As the saying goes, there are three kinds of lies: lies, damned lies and statistics. The quote was attributed to Mark Twain and apparently spoken by Benjamin Disraeli (a 19th century Prime Minister). Though as you can see here, the phrase has quite a history. But, I digress. This week’s Wicked Wednesday prompt is about statistics. A topic I’m really interested in, because of what data can tell us, how they are manipulated and used to inform and fool.
Statistics as a branch of maths found me when I was 16. Maths was far from my favourite subject, and I wasn’t very good at it. So, I wasn’t that surprised to fail my O level and need to retake it in the 6th form. I was offered the chance to do my qualification in statistics instead of retaking maths. I thought this was worth doing as it might be easier to concentrate on one area. It was, but also it was fascinating and proved useful once I went into nursing. Healthcare produces a lot of data and statistics about that data is churned out at the rate of knots. Actually understanding what the mean is and how standard deviation is measured has been really useful. Both my degrees required me to examine quantitative and qualitative research so, I’ve never stopped using statistics since.

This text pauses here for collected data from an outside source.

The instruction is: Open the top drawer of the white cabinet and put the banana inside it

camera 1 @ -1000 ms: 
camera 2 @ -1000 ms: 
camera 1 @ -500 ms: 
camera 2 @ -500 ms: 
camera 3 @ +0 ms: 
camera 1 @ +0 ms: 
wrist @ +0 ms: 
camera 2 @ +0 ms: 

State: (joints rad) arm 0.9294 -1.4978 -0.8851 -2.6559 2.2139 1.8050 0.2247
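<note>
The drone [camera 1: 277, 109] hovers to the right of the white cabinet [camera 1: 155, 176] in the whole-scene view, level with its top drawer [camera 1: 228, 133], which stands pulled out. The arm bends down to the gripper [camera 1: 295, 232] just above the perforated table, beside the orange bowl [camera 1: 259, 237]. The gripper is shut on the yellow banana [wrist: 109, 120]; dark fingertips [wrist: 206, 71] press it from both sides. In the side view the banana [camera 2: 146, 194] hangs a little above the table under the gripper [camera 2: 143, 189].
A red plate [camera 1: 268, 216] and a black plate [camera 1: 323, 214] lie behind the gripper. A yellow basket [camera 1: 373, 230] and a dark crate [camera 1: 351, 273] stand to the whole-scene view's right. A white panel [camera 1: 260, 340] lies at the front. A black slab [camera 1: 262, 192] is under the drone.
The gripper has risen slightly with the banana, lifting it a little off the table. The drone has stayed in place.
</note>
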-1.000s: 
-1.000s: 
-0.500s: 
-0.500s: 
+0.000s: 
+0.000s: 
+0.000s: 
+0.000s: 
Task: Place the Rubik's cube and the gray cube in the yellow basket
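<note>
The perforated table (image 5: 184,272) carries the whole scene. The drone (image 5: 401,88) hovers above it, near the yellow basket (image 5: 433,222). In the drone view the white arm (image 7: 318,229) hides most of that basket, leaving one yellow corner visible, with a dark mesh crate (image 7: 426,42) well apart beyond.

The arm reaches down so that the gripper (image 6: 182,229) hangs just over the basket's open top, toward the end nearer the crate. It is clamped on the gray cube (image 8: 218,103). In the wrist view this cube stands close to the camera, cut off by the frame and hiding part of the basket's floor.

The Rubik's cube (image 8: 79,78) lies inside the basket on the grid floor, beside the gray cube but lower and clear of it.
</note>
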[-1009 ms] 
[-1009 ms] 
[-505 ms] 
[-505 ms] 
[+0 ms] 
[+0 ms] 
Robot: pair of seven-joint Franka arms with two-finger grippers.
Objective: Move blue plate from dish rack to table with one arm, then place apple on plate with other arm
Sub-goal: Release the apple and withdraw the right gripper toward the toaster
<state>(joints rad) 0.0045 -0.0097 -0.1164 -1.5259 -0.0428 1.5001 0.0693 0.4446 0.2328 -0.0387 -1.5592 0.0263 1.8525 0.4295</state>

We are all a statistic or 500
The trouble with statistics is that it can tell you pretty much anything you want it to say. Data about us is collected from before we are born. As soon as someone is pregnant they enter a system of data collection. Birth, immunisations, development checks, attendance at play group and so it goes on. Back in the day, little was recorded about us save the statutory things. But the advent of computers, digitalisation and mobile phones means thousands of items of data are collected on us every year. Decisions are made by politicians, companies, providers of healthcare and schools etc. based on data collected about us.
For example, NHS England publish have a page that signposts you to all the statistical reports they produce. The Office for National Statistics publish all of the National data for England and Wales on births, deaths, employment etc. Ofcom publish information about mobile phone usage and how it has changed. No doubt the information is gathered through information supplied by phone operators. This page also refers to some research carried out. Though it says nothing about the methodology, or even how many people took part. That of course is the problem.
Reporting of statistics
Headlines are the thing. We live an era where attention span is short. This article refers to a research study on this topic. The article itself is a few hundred words long and of course the author has pulled out the salient points; there is just too much information out there. We read something then move on quickly to the next thing. True for some, but not for others I’m sure. Trouble is, you can never be sure a journalist has read the whole research report or understood it.
When the ONS tell us how many deaths have occurred this week, we can trust that the person doing the reporting knows their subject. But as soon as that report is transcribed into an article or mentioned on TV someone has decided they need to explain it to you. Covid-19 has led to the publication of (probably) hundreds of thousands pieces of statistical information world wide. Charts that show infection rates and deaths are produced by multiple organisations. Depending on how they are displayed they look different.
Whole numbers are great but its difficult to compare a huge country with a small one. Or huge urban areas with a rural one of the same size. People with certain health conditions are more at risk as are men and people from BME communities. Or so we are told. For example it has been reported that people with type 1 diabetes are at greater risk than those with type 2. But age and sex were also factors, so it isn’t as straight forward as the article suggests. Trouble is, to understand what is really being said you have to go to the actual research and most people don’t have the time inclination or indeed attention span to do so.
Which leads us to the problem of having too much data and being interested by it. Whole hours and indeed days can be lost to statistics if you aren’t careful. Myth busting articles written by people payed to do so are useful, but that doesn’t mean I don’t go looking for more information. Master is the same, so much so he has been collating his own data on Covid throughout the pandemic. I guess we are both data and statistics nerds. Also we tend not to believe a lot of what is written about them. I’ll be glad when there are new TV shows, music or holiday destinations to read about instead. Then I’ll maybe give my tired brain a chance to recover!